* Problem *
When you answer, give every record back exactly as written.

* Data to examine *
★ ★ ★ ★ ★ ★ ★
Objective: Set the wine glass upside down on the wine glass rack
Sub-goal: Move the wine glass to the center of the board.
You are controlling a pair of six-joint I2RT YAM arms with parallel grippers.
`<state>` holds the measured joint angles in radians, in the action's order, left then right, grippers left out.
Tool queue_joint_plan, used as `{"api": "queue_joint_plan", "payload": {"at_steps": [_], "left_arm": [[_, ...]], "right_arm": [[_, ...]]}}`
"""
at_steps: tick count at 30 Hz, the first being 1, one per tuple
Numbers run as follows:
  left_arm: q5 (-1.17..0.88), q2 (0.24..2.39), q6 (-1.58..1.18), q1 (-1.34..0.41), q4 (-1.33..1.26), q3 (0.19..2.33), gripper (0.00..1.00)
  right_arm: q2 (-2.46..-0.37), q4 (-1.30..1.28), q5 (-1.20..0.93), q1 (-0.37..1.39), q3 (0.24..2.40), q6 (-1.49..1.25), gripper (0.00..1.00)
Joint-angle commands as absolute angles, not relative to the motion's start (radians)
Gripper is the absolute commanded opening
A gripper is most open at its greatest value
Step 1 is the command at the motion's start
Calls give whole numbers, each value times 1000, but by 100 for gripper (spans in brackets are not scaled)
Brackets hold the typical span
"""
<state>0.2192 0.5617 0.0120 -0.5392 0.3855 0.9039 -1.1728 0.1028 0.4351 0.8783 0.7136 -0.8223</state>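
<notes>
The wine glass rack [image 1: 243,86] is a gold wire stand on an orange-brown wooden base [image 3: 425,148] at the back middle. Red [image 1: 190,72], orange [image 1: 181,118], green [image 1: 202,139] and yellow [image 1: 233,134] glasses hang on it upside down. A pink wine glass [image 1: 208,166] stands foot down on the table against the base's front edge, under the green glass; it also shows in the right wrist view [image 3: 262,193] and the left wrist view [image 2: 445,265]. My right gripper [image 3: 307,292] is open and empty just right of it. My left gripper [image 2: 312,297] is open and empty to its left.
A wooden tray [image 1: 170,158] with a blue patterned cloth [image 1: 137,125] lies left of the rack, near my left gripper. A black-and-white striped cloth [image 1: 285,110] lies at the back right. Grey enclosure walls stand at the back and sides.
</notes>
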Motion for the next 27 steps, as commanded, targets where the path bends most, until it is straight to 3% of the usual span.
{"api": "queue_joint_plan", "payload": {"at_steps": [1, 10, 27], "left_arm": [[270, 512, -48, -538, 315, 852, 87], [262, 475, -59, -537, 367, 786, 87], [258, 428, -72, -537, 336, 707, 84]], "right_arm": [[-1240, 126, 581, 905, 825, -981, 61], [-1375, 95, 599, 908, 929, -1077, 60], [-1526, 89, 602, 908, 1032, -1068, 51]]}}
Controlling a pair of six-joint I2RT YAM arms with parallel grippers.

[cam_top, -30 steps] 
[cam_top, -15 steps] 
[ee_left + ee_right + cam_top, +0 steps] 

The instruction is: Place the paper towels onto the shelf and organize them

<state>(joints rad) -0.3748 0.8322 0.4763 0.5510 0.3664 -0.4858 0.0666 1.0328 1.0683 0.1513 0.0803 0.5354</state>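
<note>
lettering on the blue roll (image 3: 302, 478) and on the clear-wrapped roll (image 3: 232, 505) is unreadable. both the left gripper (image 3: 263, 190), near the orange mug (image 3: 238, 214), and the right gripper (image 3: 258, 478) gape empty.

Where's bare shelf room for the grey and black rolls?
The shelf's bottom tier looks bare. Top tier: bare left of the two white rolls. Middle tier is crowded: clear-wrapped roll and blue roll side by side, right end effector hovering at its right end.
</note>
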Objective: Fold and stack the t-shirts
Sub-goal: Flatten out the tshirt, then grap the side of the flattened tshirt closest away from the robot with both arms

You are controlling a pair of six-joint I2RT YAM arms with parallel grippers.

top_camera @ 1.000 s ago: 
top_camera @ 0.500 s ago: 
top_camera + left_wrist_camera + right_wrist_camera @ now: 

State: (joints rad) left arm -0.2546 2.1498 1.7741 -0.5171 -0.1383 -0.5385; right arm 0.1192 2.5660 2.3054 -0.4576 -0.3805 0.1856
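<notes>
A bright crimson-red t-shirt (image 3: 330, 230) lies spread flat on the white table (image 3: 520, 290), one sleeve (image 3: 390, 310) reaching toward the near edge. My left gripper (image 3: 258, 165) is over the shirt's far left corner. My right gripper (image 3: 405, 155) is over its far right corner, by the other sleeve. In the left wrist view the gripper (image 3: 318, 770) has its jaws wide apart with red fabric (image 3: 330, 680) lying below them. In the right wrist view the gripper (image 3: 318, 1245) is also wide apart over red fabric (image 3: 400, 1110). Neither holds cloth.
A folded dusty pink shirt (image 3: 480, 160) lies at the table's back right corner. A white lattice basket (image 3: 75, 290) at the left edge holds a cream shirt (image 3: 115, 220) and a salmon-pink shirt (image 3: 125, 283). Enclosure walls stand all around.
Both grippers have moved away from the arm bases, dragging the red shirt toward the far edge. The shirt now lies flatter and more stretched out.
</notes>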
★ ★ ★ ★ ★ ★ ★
* Reply to the exercise *
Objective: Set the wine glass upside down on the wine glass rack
Sub-goal: Move the wine glass to the center of the board.
You are controlling a pair of six-joint I2RT YAM arms with parallel grippers.
`<state>` holds the measured joint angles in radians, in the action's order, left then right, grippers left out.
Tool queue_joint_plan, used as `{"api": "queue_joint_plan", "payload": {"at_steps": [_], "left_arm": [[_, ...]], "right_arm": [[_, ...]]}}`
"""
at_steps: tick count at 30 Hz, the first being 1, one per tuple
Numbers run as follows:
  left_arm: q5 (-1.17..0.88), q2 (0.24..2.39), q6 (-1.58..1.18), q1 (-1.34..0.41), q4 (-1.33..1.26), q3 (0.19..2.33), gripper (0.00..1.00)
  right_arm: q2 (-2.46..-0.37), q4 (-1.30..1.28), q5 (-1.20..0.93), q1 (-0.37..1.39), q3 (0.24..2.40), q6 (-1.49..1.25), gripper (0.00..1.00)
Joint-angle commands as absolute angles, not relative to the motion's start (radians)
Gripper is the absolute commanded opening
A gripper is most open at its greatest value
Step 1 is the command at the motion's start
Calls give whole numbers, each value times 1000, but by 100 for gripper (spans in brackets are not scaled)
Brackets hold the typical span
"""
<state>0.2192 0.5617 0.0120 -0.5392 0.3855 0.9039 -1.1728 0.1028 0.4351 0.8783 0.7136 -0.8223</state>
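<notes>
The wine glass rack [image 1: 243,86] is a gold wire stand on an orange-brown wooden base [image 3: 425,148] at the back middle. Red [image 1: 190,72], orange [image 1: 181,118], green [image 1: 202,139] and yellow [image 1: 233,134] glasses hang on it upside down. A pink wine glass [image 1: 208,166] stands foot down on the table against the base's front edge, under the green glass; it also shows in the right wrist view [image 3: 262,193] and the left wrist view [image 2: 445,265]. My right gripper [image 3: 307,292] is open and empty just right of it. My left gripper [image 2: 312,297] is open and empty to its left.
A wooden tray [image 1: 170,158] with a blue patterned cloth [image 1: 137,125] lies left of the rack, near my left gripper. A black-and-white striped cloth [image 1: 285,110] lies at the back right. Grey enclosure walls stand at the back and sides.
</notes>
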Motion for the next 27 steps, as commanded, targets where the path bends most, until it is straight to 3% of the usual span.
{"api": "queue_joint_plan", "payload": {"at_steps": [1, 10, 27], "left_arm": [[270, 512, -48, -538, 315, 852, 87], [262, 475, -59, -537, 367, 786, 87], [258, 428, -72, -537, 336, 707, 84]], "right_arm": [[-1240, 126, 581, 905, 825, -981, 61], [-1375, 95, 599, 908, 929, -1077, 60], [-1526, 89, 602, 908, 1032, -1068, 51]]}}
Controlling a pair of six-joint I2RT YAM arms with parallel grippers.

[cam_top, -30 steps] 
[cam_top, -15 steps] 
[ee_left + ee_right + cam_top, +0 steps] 

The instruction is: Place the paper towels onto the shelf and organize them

<state>(joints rad) -0.3748 0.8322 0.4763 0.5510 0.3664 -0.4858 0.0666 1.0328 1.0683 0.1513 0.0803 0.5354</state>
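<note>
lettering on the blue roll (image 3: 302, 478) and on the clear-wrapped roll (image 3: 232, 505) is unreadable. both the left gripper (image 3: 263, 190), near the orange mug (image 3: 238, 214), and the right gripper (image 3: 258, 478) gape empty.

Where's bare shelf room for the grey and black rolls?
The shelf's bottom tier looks bare. Top tier: bare left of the two white rolls. Middle tier is crowded: clear-wrapped roll and blue roll side by side, right end effector hovering at its right end.
</note>
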Objective: Fold and stack the t-shirts
Sub-goal: Flatten out the tshirt, then grap the side of the flattened tshirt closest away from the robot with both arms

You are controlling a pair of six-joint I2RT YAM arms with parallel grippers.

top_camera @ 1.000 s ago: 
top_camera @ 0.500 s ago: 
top_camera + left_wrist_camera + right_wrist_camera @ now: 

State: (joints rad) left arm -0.2546 2.1498 1.7741 -0.5171 -0.1383 -0.5385; right arm 0.1192 2.5660 2.3054 -0.4576 -0.3805 0.1856
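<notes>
A bright crimson-red t-shirt (image 3: 330, 230) lies spread flat on the white table (image 3: 520, 290), one sleeve (image 3: 390, 310) reaching toward the near edge. My left gripper (image 3: 258, 165) is over the shirt's far left corner. My right gripper (image 3: 405, 155) is over its far right corner, by the other sleeve. In the left wrist view the gripper (image 3: 318, 770) has its jaws wide apart with red fabric (image 3: 330, 680) lying below them. In the right wrist view the gripper (image 3: 318, 1245) is also wide apart over red fabric (image 3: 400, 1110). Neither holds cloth.
A folded dusty pink shirt (image 3: 480, 160) lies at the table's back right corner. A white lattice basket (image 3: 75, 290) at the left edge holds a cream shirt (image 3: 115, 220) and a salmon-pink shirt (image 3: 125, 283). Enclosure walls stand all around.
Both grippers have moved away from the arm bases, dragging the red shirt toward the far edge. The shirt now lies flatter and more stretched out.
</notes>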

This finishes the output for the exercise.